From Excel to Dataiku¶
If you already use Excel, you will find that you can do perform the same operations and analytics in Dataiku, while also making the most of its big data capabilities! This guide leads you through some of the core concepts and capabilities of working in a spreadsheet, and how they are accomplished in Dataiku.
Excel users new to Dataiku may also want to check out the quick start tutorial geared to users with an Excel background.
Excel supports a number of data cleaning operations, including:
Assessing data quality
Finding and replacing invalid values
Each of these operations, and more, are handled as individual steps in Dataiku’s Prepare recipe. The Prepare recipe’s script provides a history of the cleaning and enrichment actions taken, and allows you to quickly re-apply the data preparation when new data arrives.
Excel provides the ability to create complex formulas for computing new values based on arbitrary selections of cells.
Dataiku’s approach to tabular data is similar to Excel’s structured references to columns. Instead of referring to cells within a table, Dataiku formulas refer to column names, and the formula is applied to each row in the table. Formulas are provided as a step in Dataiku’s Prepare recipe, along with an expression editor to validate your formula. The expression editor shows a preview of results of your formula, examples of correct syntax, and a reference guide to functions you can use in formulas.
Excel has functions for generating and manipulating dates, like TODAY() and DATEDIF(). Date values are stored as integers in Excel, but are displayed in a format of your choice.
In Dataiku, the value displayed is the value that is stored, and while text like “1/5/17” may be clear to the human eye (or not–is that January 5 or May 1?) Dataiku must parse these text dates, taking into account their format and time zone, in order to create a true date column. Functions for manipulation of true date columns are provided as individual steps in the Prepare recipe’s script.
Excel can remove duplicate values, using all columns or a subset to determine uniqueness of a row. Duplicates are simply removed, with no way to recover them later.
Dataiku’s Distinct recipe identifies and removes duplicate rows within a dataset.
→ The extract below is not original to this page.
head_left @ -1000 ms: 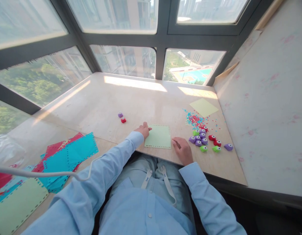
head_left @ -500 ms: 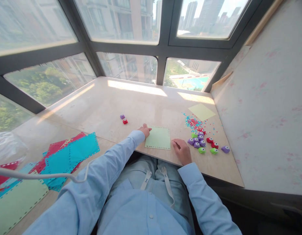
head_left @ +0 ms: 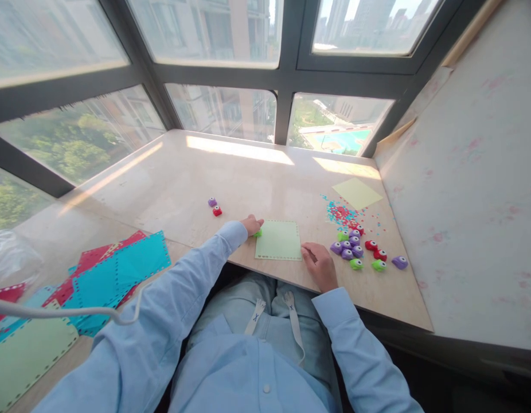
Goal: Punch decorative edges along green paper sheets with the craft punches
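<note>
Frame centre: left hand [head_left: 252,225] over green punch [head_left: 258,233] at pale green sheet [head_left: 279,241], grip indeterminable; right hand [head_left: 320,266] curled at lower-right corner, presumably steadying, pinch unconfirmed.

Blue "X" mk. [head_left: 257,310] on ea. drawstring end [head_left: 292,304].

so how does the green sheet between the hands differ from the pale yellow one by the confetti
The green sheet has small holes along its edges; the yellow sheet shows none. The green sheet lies near the front of the table, roughly square-on; the yellow sheet lies farther back, turned cornerwise. Both are pale and four-sided.
</note>
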A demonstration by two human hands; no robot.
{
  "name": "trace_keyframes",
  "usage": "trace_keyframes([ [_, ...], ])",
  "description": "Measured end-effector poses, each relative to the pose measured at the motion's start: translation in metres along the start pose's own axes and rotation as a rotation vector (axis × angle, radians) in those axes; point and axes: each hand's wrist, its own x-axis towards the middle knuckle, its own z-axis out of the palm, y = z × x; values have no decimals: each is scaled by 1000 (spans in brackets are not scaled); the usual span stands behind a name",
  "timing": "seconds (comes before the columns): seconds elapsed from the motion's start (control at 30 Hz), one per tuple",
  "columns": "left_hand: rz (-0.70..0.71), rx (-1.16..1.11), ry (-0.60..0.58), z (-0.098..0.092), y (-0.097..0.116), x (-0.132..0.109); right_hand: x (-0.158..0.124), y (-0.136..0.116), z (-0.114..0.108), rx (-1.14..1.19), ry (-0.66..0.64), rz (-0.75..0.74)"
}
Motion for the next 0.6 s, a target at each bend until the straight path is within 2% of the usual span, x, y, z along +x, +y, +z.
trace_keyframes([
  [0.23, 54, -104, -18, -15, -10, -9, -1, 1, 0, -13, 8, -28],
  [0.33, 106, -125, -29, -10, -15, -10, -1, 2, 0, -61, -3, -76],
  [0.47, 187, -136, 5, -1, -20, -7, -3, 2, 1, -190, -92, -194],
  [0.6, 252, -147, 20, -1, -26, -3, -4, 0, 2, -294, -144, -235],
])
Additionally, it can track which rows had duplicates, and how many, in the original dataset.
Excel has two separate tools for filtering rows: one that allows you to specify a simple filter on one column, and an advanced filter tool that uses filter criteria specified in worksheet cells.
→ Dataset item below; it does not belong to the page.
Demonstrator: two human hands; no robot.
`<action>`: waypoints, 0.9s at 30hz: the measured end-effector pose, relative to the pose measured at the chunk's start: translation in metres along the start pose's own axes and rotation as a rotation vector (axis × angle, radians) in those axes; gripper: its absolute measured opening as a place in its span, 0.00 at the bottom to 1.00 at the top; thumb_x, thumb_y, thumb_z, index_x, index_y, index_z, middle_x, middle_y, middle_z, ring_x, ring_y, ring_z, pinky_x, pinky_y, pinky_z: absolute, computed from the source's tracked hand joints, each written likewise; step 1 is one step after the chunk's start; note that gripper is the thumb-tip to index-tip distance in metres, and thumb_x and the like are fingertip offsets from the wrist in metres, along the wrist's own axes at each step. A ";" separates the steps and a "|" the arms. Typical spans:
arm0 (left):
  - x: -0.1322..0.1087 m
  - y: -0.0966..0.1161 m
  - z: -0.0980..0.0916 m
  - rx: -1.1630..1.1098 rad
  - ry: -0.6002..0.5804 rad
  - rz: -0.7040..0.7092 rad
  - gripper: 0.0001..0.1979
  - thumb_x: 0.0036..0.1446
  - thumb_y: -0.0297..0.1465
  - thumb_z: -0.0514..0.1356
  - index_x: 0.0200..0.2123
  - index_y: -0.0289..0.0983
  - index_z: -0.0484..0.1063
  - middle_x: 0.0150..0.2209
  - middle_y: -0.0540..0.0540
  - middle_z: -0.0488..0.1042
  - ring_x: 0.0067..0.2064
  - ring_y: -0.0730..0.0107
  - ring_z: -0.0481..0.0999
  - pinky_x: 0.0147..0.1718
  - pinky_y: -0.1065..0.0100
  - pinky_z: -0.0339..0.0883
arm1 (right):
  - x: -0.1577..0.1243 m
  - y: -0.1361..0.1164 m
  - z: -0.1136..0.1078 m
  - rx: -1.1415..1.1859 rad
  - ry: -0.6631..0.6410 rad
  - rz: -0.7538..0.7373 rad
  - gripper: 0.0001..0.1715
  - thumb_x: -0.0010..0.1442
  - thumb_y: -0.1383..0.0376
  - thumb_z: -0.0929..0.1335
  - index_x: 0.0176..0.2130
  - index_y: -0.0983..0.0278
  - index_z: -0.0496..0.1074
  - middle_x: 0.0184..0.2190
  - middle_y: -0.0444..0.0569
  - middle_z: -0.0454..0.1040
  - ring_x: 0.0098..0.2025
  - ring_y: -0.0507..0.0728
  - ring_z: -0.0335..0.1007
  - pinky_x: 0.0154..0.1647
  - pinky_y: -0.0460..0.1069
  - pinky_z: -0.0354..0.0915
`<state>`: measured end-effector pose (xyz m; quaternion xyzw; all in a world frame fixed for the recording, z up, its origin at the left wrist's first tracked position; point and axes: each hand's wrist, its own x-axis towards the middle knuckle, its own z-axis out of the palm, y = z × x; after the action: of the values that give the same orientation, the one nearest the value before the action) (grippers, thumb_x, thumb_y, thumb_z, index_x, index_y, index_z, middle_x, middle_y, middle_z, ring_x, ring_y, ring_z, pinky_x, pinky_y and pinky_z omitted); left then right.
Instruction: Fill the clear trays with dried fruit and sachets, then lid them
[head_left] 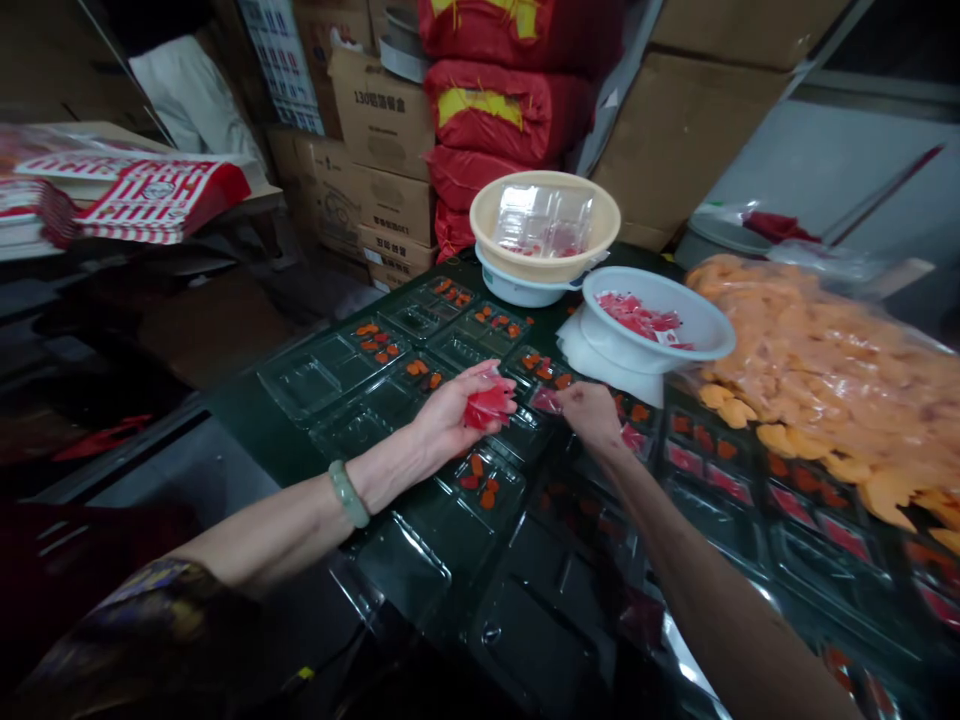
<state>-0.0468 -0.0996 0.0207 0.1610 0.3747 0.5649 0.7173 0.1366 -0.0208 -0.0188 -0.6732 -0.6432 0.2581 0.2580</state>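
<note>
**Operator:** What's around me?

**Spotter:** Stacked cardboard cartons (382,120) fill the far side, with red woven sacks (510,110) piled beside them. On your right lies a big clear bag of orange pieces (817,370). Far left, red-and-white striped paper bags (157,200) lie in a pile.

**Operator:** And in front of me?

**Spotter:** A dark green table (251,435) carries rows of clear compartment trays (337,385), many holding orange pieces (480,490). At its far edge, a tan basin (545,225) sits on a white bowl, and to the right a second white bowl (694,325) holds loose red sachets (637,315).

**Operator:** My hands?

**Spotter:** Your left hand (450,420) is curled closed around a bunch of red sachets (487,405), low over the trays, with a jade bangle (349,493) on your wrist. Your right hand (592,415) looks pinched on a single sachet (546,400), just left of it, above a compartment. The two hands are close together.

**Operator:** Is that working?

**Spotter:** Yes. Your cupped palm keeps the bunch together, and your right fingertips can take one sachet at a time.

**Operator:** Anything readable?

**Spotter:** One carton shows "130", but the characters after it are too small to trust. The striped bags carry a round emblem that I can't read.
</note>
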 end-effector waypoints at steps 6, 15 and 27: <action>-0.011 -0.001 -0.002 0.083 -0.129 -0.070 0.23 0.49 0.23 0.59 0.50 0.36 0.62 0.38 0.40 0.74 0.25 0.67 0.75 0.12 0.73 0.59 | -0.022 -0.028 -0.007 -0.001 0.033 -0.184 0.11 0.52 0.57 0.65 0.28 0.62 0.69 0.23 0.47 0.70 0.28 0.55 0.66 0.29 0.48 0.59; -0.023 0.002 -0.004 0.350 -0.231 -0.123 0.14 0.49 0.24 0.58 0.42 0.32 0.67 0.33 0.40 0.75 0.20 0.69 0.73 0.10 0.75 0.59 | -0.040 -0.071 -0.020 0.335 -0.547 -0.289 0.12 0.45 0.58 0.69 0.25 0.66 0.68 0.18 0.43 0.68 0.21 0.49 0.61 0.21 0.44 0.56; -0.020 0.017 -0.035 0.234 -0.116 -0.190 0.13 0.44 0.25 0.65 0.37 0.32 0.73 0.36 0.39 0.76 0.27 0.66 0.76 0.18 0.72 0.66 | 0.011 -0.059 -0.002 0.264 -0.279 0.024 0.09 0.48 0.64 0.65 0.20 0.64 0.63 0.12 0.38 0.57 0.14 0.46 0.48 0.16 0.43 0.46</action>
<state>-0.0853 -0.1195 0.0153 0.2397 0.4095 0.4367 0.7643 0.0950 -0.0077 0.0230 -0.5988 -0.6252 0.4341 0.2493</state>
In Dataiku, you can create simple or advanced row filters with the Filter recipe, a visual tool that helps you to create filters that can be read and understood in natural language.
Alternatively, you can filter rows as a step within a script of the Prepare recipe.
In Excel you can create a column of random values with the RAND() function and then filter on values of that column to select a random subsample of rows.
In Dataiku, you can use the Sample step in a Sample/Filter recipe to draw a subsample of your data. This can be a random sample, or a weighted sample based on the different classes of a particular variable.
You can split datasets in Excel by selecting and copying portions of a worksheet to a new file.
In Dataiku, you can create simple or advanced rules for splitting a dataset into two (or more) output datasets with the Split recipe, a visual tool that helps you to create split rules that can be read and understood in natural language.
You can merge two datasets in Excel by copying the contents of one dataset and pasting it at the end of the other. You need to make sure the columns of both datasets are in the same order before pasting.
In Dataiku, you can use the Stack recipe to append one or more datasets to another. The recipe automatically lines up columns with matching names across the datasets. Columns without a match may be kept or dropped from the output dataset.
In Excel you can use the VLOOKUP function to enrich one dataset with columns from another, by matching values of a key column that is common to both datasets. A separate VLOOKUP statement should be created for each column added from the other dataset.
In Dataiku, the Join recipe matches values of a key column that is common to both datasets. Records with the same key values are paired up and share information. Depending on the type of join, records without a match may be kept or dropped. By default, all other columns are included in the output dataset, but you can choose a subset.
In Excel you can use pivot tables to compute aggregated column statistics.
In Dataiku, to produce a dataset equivalent to an Excel pivot table, use the Pivot recipe.
The Group Recipe can also produce aggregated statistics, but no columns are pivoted. Think of it as creating an Excel pivot table without specifying any Column fields.
Excel has a Sort tool for arranging the rows of a dataset according to values of one or more Sort columns.
In Dataiku, the Sort Recipe offers the same functionality. Additionally, you can compute various measures of the ordering of each row, including the row number, rank, and dense rank.
In Excel, you can use the Sort tool and remove rows in order to extract the most extreme rows in a dataset.
In Dataiku, the TopN recipe handles this task more efficiently than a Sort + Filter. Additionally, you can retrieve the top/bottom rows by values of a grouping column, and compute various measures of the ordering of each row.